II. It is supposed by the Roman Catholics to give sanction to the practice of "extreme unction," and to prove that this was practised in the primitive church. But the objections to this are still more obvious.

(a) It was not to be performed at death, or in the immediate prospect of death, but in sickness at any time. There is no hint that it was to be only when the patient was past all hope of recovery, or in view of the fact that he was to die. But "extreme unction," from its very nature, is to be practised only where the patient is past all hope of recovery.

(b) It was not with a view to his death, but to his living, that it was to be practised at all. It was not that he might be prepared to die, but that he might he restored to health—"and the prayer of faith shall save the sick, and the Lord shall raise him up." But "extreme unction" can be with no such reference, and no such hope. It is only with the expectation that the patient is about to die; and if there were any expectation that he would be raised up even by this ordinance, it could not be administered as "extreme unction."

(c) The ordinance practised as "extreme unction" is a rite wholly unauthorized in the Scriptures, unless it be by this passage. There are instances indeed of persons being embalmed after death.

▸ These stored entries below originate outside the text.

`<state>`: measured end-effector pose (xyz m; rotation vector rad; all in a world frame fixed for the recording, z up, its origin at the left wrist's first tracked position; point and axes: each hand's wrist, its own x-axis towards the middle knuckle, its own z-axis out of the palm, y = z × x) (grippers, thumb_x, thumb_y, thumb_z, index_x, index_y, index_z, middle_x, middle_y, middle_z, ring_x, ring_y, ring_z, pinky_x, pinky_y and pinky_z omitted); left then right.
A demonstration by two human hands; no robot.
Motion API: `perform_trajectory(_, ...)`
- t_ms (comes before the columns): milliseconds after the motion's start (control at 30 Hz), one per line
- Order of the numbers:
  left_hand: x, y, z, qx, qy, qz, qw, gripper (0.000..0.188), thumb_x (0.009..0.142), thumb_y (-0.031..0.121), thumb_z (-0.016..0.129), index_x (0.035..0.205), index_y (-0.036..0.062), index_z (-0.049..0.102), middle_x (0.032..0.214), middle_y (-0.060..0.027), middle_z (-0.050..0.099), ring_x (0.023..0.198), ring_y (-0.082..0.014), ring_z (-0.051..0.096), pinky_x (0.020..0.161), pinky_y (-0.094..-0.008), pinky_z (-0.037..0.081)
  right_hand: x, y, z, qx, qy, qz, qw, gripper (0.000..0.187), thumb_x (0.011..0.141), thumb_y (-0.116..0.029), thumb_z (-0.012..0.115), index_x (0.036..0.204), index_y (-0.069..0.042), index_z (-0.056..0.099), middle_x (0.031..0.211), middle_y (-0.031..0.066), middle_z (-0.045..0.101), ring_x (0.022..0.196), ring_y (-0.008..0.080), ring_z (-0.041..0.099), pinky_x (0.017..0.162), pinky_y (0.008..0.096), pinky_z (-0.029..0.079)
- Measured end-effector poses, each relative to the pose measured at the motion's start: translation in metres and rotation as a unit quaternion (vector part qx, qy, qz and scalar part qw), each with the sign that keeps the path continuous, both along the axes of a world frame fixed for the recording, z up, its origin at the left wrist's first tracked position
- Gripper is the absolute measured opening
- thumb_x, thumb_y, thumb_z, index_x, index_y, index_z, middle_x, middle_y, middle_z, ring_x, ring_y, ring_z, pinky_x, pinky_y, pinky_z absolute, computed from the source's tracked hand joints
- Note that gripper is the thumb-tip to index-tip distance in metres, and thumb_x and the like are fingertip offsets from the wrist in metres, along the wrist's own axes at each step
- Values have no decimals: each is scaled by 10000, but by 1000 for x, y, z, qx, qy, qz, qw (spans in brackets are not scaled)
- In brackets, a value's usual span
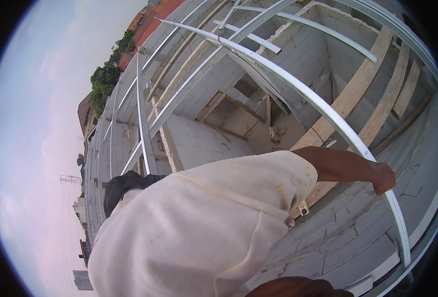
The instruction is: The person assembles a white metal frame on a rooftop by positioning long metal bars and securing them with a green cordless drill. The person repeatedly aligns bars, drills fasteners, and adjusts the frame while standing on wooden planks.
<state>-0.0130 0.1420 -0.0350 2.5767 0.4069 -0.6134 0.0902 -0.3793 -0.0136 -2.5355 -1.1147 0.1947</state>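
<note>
A roofless shell of grey block walls (298, 54) fills the view, seen from high up, with pale sky to the left and trees (105, 81) and red roofs (154, 20) beyond the far wall. Over the opening runs a frame of light steel channels (144, 109) — long rails crossed by shorter ones, all bent by the lens. Several timber planks (350, 96) lean across the right side of the shell, their lower ends coming down toward the wall top (357, 232), a broad course of grey blocks along the lower right. Down inside, the floor (273, 133) is bare and dusty.

One steel rail (323, 111) sweeps from the upper middle down to the lower right, ending over the outer edge of the wall top. A hand (383, 179) is closed around this rail near its lower end, fingers wrapped over it, the bare forearm reaching out from a short sleeve. Which of the person's hands it is I cannot tell for sure; by its place it reads as the right one. The other hand is not in view.

A white shirt (199, 227) fills the lower middle — shoulder and back, stained in places. A dark rounded shape (125, 185) shows just past its left edge, and a dark brown shape (298, 287) sits at the bottom edge.
</note>
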Motion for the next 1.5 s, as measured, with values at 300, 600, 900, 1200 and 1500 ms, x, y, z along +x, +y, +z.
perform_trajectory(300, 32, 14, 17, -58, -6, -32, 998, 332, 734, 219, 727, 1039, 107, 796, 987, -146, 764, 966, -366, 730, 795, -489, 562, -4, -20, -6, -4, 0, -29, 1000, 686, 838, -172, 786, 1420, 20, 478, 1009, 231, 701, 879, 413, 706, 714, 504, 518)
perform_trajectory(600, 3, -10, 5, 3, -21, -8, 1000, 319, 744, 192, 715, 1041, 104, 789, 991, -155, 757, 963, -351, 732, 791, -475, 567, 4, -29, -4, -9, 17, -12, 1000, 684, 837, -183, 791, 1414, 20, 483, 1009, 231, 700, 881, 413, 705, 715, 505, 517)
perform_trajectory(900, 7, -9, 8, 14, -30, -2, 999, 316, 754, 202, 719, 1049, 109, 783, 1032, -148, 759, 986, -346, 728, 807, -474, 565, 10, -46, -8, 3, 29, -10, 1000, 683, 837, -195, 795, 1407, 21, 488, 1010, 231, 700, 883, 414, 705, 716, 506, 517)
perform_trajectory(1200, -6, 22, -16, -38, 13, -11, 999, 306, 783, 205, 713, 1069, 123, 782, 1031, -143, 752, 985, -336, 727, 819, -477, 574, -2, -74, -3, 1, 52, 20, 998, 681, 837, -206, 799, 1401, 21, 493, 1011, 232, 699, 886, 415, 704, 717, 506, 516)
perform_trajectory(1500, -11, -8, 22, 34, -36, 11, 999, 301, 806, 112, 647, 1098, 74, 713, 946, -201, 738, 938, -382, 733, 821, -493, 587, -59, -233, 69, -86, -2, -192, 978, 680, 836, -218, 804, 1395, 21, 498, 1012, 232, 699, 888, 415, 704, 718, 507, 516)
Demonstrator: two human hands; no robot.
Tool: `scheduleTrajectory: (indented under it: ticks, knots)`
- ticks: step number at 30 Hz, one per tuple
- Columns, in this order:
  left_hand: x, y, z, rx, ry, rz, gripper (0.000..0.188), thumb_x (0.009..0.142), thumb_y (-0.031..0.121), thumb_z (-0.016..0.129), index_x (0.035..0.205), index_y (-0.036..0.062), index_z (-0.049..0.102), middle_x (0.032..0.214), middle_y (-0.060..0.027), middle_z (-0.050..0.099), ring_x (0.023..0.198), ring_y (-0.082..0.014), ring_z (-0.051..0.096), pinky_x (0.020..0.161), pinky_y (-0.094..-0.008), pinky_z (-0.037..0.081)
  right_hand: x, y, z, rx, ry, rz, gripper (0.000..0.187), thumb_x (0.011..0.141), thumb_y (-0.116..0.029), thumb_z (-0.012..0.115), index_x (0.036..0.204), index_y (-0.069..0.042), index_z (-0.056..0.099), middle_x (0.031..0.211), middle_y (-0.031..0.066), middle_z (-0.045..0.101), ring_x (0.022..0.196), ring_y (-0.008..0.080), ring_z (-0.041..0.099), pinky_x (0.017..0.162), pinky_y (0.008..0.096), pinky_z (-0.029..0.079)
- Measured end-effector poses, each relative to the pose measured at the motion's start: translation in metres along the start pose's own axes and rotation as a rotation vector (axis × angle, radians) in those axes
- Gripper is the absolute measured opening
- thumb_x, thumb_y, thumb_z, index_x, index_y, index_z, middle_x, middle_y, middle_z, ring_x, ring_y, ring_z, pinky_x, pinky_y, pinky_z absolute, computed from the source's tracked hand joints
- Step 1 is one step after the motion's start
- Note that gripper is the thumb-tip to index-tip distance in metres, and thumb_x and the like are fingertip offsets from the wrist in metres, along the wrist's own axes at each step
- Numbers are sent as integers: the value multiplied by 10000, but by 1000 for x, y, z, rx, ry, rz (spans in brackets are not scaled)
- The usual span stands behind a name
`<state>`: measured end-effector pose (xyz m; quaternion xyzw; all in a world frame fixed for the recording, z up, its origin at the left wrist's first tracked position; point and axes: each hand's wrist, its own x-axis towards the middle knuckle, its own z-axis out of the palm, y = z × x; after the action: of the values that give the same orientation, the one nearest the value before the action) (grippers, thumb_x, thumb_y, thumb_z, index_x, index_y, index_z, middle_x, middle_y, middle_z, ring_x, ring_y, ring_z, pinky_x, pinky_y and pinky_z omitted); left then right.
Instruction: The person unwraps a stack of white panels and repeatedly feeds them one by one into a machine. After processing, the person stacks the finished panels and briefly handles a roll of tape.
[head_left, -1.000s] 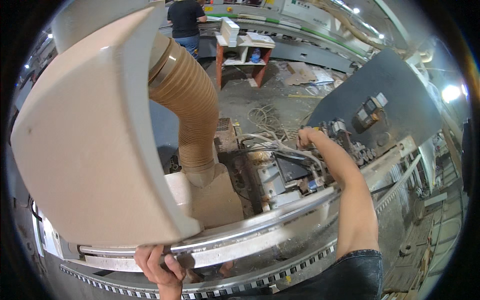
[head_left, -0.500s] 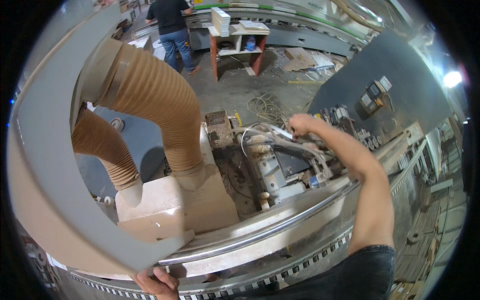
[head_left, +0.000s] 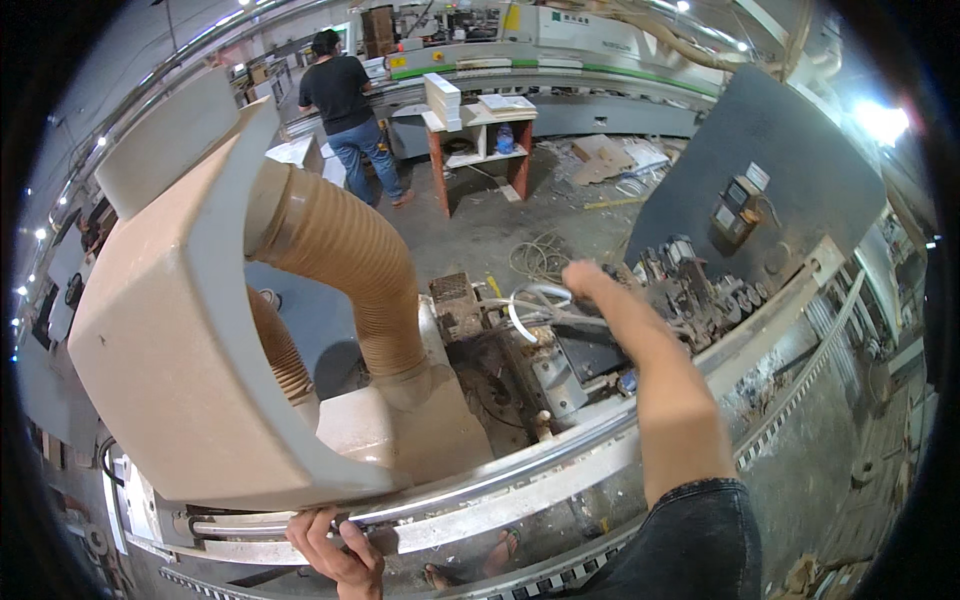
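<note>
My right hand (head_left: 587, 280) is stretched out over the open machine, its fingers closed round one end of a white bent tube (head_left: 517, 318). The tube curves off to the left of the fist, above cables and dusty metal parts. Low in the picture my left hand (head_left: 338, 550) has its fingers wrapped over the round metal rail (head_left: 580, 452) along the machine's near edge. Just above that hand stands the large pale machine hood (head_left: 190, 370). The right fist hides the tube's far end.
Ribbed brown ducts (head_left: 350, 260) rise beside the hood. A dark panel (head_left: 740, 190) stands to the right, with rollers (head_left: 735, 300) below it. Cable (head_left: 540, 257) lies coiled on the floor. Farther back, a person (head_left: 345, 110) in a dark shirt stands near a small table (head_left: 480, 128).
The view has shifted, showing more of the hood and the room beyond. My right hand still holds the tube, whose curved free end now hangs differently. My left hand stays at the rail.
</note>
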<state>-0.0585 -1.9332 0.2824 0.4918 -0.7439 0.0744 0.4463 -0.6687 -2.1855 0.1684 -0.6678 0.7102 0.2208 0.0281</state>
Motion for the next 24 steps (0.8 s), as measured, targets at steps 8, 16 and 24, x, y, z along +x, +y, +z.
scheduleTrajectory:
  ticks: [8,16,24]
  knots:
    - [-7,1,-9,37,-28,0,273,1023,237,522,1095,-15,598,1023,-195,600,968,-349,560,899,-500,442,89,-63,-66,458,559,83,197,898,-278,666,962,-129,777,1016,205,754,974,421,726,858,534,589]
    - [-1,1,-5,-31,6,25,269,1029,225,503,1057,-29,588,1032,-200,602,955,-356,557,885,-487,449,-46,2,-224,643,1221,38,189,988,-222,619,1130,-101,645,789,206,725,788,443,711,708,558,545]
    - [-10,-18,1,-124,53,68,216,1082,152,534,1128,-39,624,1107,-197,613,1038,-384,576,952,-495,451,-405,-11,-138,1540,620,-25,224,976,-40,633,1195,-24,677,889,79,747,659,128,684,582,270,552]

It was a fact also that the Saviour said of Mary, when she poured ointment on his body, that she "did it for his burial," or with reference to his burial, (see Barnes on "Mt 26:12";)but the Saviour did not say that it was with reference to his death, or was designed in any way to prepare him to die, nor is there any instance in the Bible in which such a rite is mentioned. The ceremony of extreme unction has its foundation in two things: first, in superstition, in the desire of something that shall operate as a charm, or that shall possess physical efficiency in calming the apprehensions of a troubled conscience, and in preparing the guilty to die; and, second, in the fact that it gives immense power to the priesthood. Nothing is better adapted to impart such power than a prevalent belief that a minister of religion holds in his hands the ability to alleviate the pangs of the dying, and to furnish a sure passport to a world of bliss. There is deep philosophy in that which has led to the belief of this doctrine—for the dying look around for consolation and support, and they grasp at anything which will promise ease to a troubled conscience, and the hope of heaven. The gospel has made arrangements to meet this state of mind in a better way—in the evidence which the guilty may have that by repentance and faith their sins are blotted out through the blood of the cross.

III. The remaining supposition, therefore, and, as it seems to me, the true one, is, that the anointing with oil was, in accordance with a common custom, regarded as medicinal, and that a blessing was to be invoked on this as a means of restoration to health. Besides what has been already said, the suggestions may be made in addition:

(a) This was, as we have seen, a common usage in the East, and is to this day.

(b) This interpretation meets all that is demanded to a fair understanding of what is said by the apostle.

(c) Everything thus directed is rational and proper. It is proper to call in the ministers of religion in time of sickness, and to ask their counsels and their prayers. It is proper to make use of the ordinary means of restorate to health. It was proper then, as it is now, to do this "in the name of the Lord;" that is, believing that it is in accordance with his benevolent arrangements, and making use of means which he has appointed. And it was proper then, as it is now, having made of those means, to implore the Divine blessing on them, and to feel that their efficacy depends wholly on him. Thus used, there was ground of hope and of faith in regard to the recovery of the sufferer; and no one can show that in thousands of instances in the apostles' day, and since, the prayer of faith, accompanying the proper use of means, may not have raised up those who were on the borders of the grave, and who but for these means would have died.